E. claro, o Brasil se destacando com grandes filmes, que garantiram a simpatia do público (e do Oscar) ou passaram quase despercebidos, soterrados no streaming. Lembrando que a lista representa uma percepção pessoal, onde eliminei a lista de “melhores ou piores” por entender que é uma percepção errônea sobre o papel do cinema na cultura em geral. Além disso, é uma lista aleatória, sem ordem definida. Feliz Ano Novo para nós e que 2026 continue nos trazendo bons filmes!

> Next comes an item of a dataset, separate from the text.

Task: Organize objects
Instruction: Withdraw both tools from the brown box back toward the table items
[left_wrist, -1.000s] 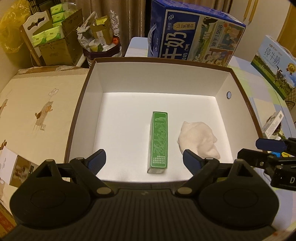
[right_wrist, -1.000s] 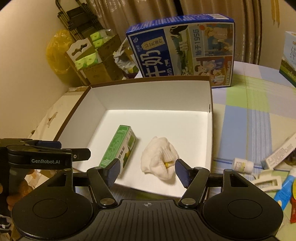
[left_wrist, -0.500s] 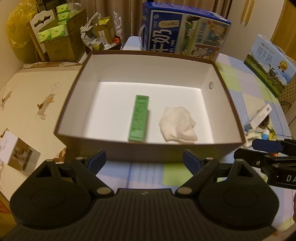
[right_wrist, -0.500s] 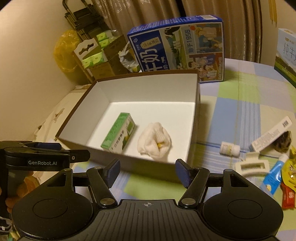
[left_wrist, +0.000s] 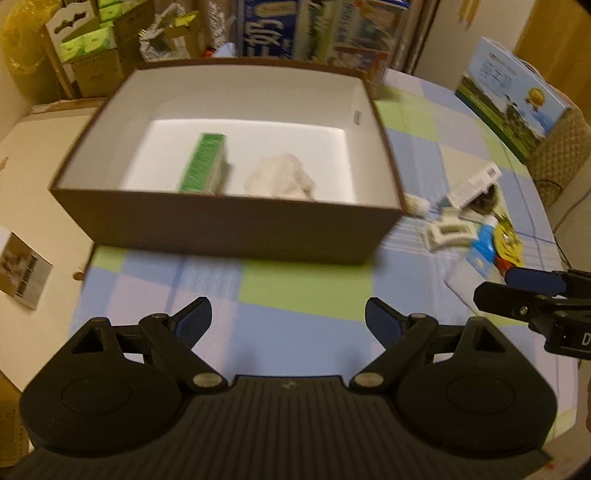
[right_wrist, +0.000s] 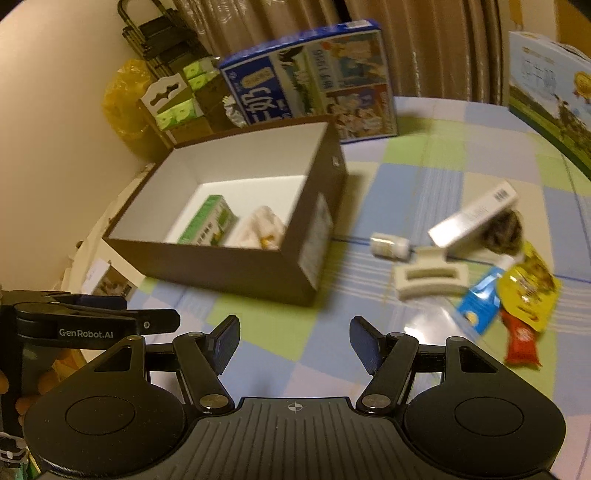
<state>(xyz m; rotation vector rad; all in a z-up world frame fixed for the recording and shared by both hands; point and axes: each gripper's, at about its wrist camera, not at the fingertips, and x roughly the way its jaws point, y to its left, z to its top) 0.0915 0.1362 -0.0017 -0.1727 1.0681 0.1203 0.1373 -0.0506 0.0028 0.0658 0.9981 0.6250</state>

Pecadores – A maior surpresa para mim. Redondo, bem filmado e com personagens cativantes. E um plano sequência tão lindo, que nos lembra como o cinema pode ser apaixonante.
Flow – Um filme sem falas, simples, e protagonizado por um simpático gato preto, pode ser o mais emocionante do ano? Sim, claro.
O Filho de Mil Homens – Uma joia brasileira perdida na Netflix. Rodrigo Santoro espetacular. Para quem tem paciência para uma história singela e tocante.
Faça Ela Voltar – O melhor horror do ano é um choque sobre o luto, potencializado pela agonia e pelo sofrimento humano, com Sally Hawkins dominando a cena. Merecia prêmios.
A meia-irmã Feia – A subversão da história da Cinderela, com muito gore e nojeira. Uma crítica atual e contundente à ditadura da beleza, mesmo sendo uma trama de época.
O Agente Secreto- Mesmo Kleber Mendonça Filho repetindo alguns de seus cacoetes cinematográficos, é uma obra tecnicamente perfeita. Wagner Moura impecável.
Foi Apenas Um Acidente – O iraniano Jafar Panahi move suas lentes para o cinismo e a violência que permeia seu próprio povo, com aquela elegância e técnica já conhecidas.
Oeste Outra Vez – Uma desconstrução do mito masculino, permeada por um clima de western americano, porém a partir de uma realidade sertaneja bem brasileira.
Uma Batalha após a Outra – Paul Thomas Anderson troca o crescendo lento da sua filmografia por um quase road movie violento e sobre-humano, sem tempo para respiros. Nem Leonardo DiCaprio sofreu tanto antes.
A Garota da Agulha – Mais um horror de época aqui. Filmado em Preto e Branco, reconta uma história terrível, quando uma sociedade misógina deixa suas mulheres sem amparo, o terror se instala.
Outros filmes que também curti bastante este ano: “Superman”, “Thunderbolts”, “Homem com H”, “Juntos”, “Bom Menino”, “Sirat”, “Extermínio – A Evolução”, “Vivo ou Morto – Uma história Knives Out” e “A Ordem”.